On its surface, this would seem to make perfect sense. As mentioned, 'none' is the belief of choice for over one-third of Millennials. And Gen-Z is on track to be even less religious. So it makes sense for Democrats to court their votes. And it seems to be working. The religiously unaffiliated overwhelmingly share Democratic Party values, with 79% supporting same-sex marriage and 61% insisting immigrants make society stronger.
Yet, politicians of all stripes have traditionally distanced themselves from non-believers. Often, they're swayed by Evangelical voters with strong political stances on abortion and religious freedoms. Even today, with 70 percent of secular Americans having voted for their party in 2018, there continues to be plenty of Democratic handwringing over whether presidential candidates are doing enough to win over people of faith. Many 2020 hopefuls have even hired faith outreach directors to court the religious vote.
The fact the DNC has now officially declared "morals, values, and patriotism are not unique to any particular religion" is a rather gutsy call, given the current political climate. It's likely that Republicans and Evangelicals will use the resolution as an easy attack on Democrats. Many Americans still view atheists and other 'nones' with extreme caution.
Non-Religious Americans: "Finally"
The Secular Coalition for America, meanwhile, could not be more thrilled.

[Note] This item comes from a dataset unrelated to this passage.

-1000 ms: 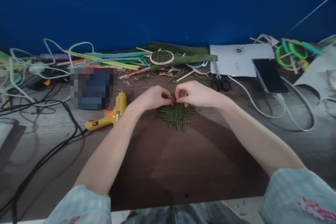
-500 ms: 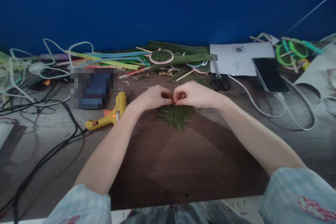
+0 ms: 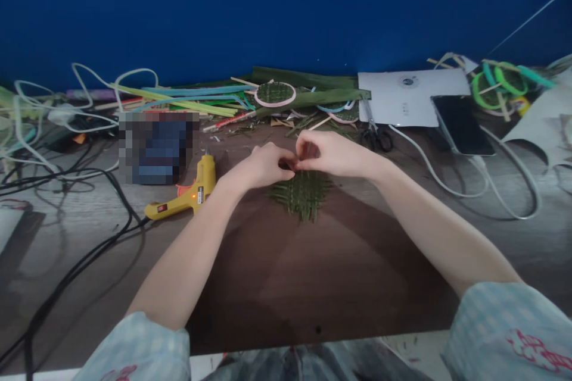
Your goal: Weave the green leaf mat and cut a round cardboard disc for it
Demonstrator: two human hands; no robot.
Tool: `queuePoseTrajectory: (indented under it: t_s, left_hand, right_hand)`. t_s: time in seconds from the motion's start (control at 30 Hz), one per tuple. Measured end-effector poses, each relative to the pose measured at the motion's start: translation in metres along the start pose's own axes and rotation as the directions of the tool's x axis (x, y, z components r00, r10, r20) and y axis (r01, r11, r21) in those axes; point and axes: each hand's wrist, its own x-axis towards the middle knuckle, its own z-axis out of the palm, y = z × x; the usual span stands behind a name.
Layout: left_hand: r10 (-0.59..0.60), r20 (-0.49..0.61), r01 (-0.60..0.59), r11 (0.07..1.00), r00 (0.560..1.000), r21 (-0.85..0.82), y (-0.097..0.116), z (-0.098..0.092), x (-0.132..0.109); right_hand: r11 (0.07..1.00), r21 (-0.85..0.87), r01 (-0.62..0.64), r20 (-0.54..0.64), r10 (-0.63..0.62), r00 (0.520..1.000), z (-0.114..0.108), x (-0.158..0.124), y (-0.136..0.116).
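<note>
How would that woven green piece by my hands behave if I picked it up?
The woven piece is probably light and somewhat floppy, since its strips look thin. Its edges might loosen, as strip ends stick out.

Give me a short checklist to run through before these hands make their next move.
1. Woven green piece lying on the table: ok, it is just below the hands in the picture.
2. Left hand and right hand working together: ok, their fingertips meet at the piece's far edge.
3. What the fingertips pinch: cannot tell, too small and partly hidden.
4. Glue gun well away from the left forearm: not ok, it lies right beside it, an orange light showing.
5. Glue gun hot: cannot tell from the light alone.
6. Scissors out of the hands: ok, they lie beyond the right wrist.
</note>
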Motion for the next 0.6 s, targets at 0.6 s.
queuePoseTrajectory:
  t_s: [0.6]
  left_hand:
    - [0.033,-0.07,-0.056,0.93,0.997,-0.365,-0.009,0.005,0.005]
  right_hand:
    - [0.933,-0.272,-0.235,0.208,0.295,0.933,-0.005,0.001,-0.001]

"America was founded as a secular government charged with representing and protecting the freedoms of people of all faiths and none I am proud to see the Democratic Party take that to heart by bringing secular Americans into the fold," declared Sarah Levin, Director of Governmental Affairs. "Nonbelievers in America have long been unfairly treated as pariahs in the political arena this first-of-a-kind step was long overdue and deeply merited as the religiously unaffiliated community continues to grow its share of the U.S. electorate."
Freethought Equality Fund PAC coordinator Ron Millar is hopeful more humanists and atheists will be encouraged to run for public office, "so that America's lawmaking bodies more accurately reflect the growing number of nonbelievers in our great country."
In this age of falling church attendance and rising Christian nationalism, is it high time Democratic presidential nominees go out on a political limb and start preaching the importance of church/state separation, science, and reason-based policymaking? Or is this just political pandering that will ultimately fizzle out come election time?